***** Material provided *****

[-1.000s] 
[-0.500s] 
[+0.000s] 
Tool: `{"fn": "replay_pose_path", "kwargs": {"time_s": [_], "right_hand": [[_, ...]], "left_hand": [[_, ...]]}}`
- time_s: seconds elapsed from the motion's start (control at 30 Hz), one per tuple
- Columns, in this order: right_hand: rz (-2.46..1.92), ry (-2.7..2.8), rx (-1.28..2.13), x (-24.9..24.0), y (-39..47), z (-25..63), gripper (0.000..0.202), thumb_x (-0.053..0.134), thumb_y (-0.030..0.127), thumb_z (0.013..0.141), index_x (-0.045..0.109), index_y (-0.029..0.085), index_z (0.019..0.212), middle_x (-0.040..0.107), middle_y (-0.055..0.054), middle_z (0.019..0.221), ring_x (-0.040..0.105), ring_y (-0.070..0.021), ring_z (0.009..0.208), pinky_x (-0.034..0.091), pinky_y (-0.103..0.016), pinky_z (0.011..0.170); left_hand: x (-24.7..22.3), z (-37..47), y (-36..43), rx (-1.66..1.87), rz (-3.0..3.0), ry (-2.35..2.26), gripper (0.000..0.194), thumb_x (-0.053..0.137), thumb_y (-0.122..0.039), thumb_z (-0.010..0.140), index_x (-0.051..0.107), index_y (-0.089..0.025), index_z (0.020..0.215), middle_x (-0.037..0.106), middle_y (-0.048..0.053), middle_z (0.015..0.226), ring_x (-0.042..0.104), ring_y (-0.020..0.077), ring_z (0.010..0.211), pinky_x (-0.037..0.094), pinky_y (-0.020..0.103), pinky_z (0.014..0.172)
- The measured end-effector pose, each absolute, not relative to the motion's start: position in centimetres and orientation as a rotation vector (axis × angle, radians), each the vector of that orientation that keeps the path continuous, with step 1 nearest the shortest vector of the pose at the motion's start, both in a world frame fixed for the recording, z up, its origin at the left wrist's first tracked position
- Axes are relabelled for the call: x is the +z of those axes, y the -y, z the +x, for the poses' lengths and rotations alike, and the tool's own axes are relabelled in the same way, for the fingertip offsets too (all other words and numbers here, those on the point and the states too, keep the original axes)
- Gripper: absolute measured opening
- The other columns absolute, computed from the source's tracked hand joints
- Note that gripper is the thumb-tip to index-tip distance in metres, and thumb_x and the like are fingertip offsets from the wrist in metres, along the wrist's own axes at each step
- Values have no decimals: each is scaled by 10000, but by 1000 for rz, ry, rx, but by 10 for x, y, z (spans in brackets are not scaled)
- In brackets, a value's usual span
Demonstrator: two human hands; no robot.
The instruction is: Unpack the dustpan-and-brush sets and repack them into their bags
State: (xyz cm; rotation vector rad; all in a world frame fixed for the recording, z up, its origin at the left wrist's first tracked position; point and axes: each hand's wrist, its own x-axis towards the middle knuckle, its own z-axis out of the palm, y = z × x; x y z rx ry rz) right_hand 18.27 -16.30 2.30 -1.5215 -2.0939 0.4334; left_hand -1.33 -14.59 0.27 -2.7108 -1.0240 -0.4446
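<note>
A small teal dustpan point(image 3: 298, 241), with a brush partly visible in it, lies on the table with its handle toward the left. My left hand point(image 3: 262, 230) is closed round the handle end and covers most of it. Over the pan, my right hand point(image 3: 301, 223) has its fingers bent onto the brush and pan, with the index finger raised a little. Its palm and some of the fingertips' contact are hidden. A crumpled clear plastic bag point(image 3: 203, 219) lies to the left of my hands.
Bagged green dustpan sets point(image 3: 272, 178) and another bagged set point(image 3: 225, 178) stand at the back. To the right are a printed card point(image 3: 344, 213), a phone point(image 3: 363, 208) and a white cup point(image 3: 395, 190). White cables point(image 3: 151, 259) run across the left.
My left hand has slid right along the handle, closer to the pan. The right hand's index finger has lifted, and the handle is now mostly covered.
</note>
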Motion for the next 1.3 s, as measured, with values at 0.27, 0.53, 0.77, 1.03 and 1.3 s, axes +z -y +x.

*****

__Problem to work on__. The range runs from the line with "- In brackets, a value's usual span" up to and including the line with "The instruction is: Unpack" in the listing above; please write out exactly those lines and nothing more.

__Output__.
- In brackets, a value's usual span
Demonstrator: two human hands; no robot.
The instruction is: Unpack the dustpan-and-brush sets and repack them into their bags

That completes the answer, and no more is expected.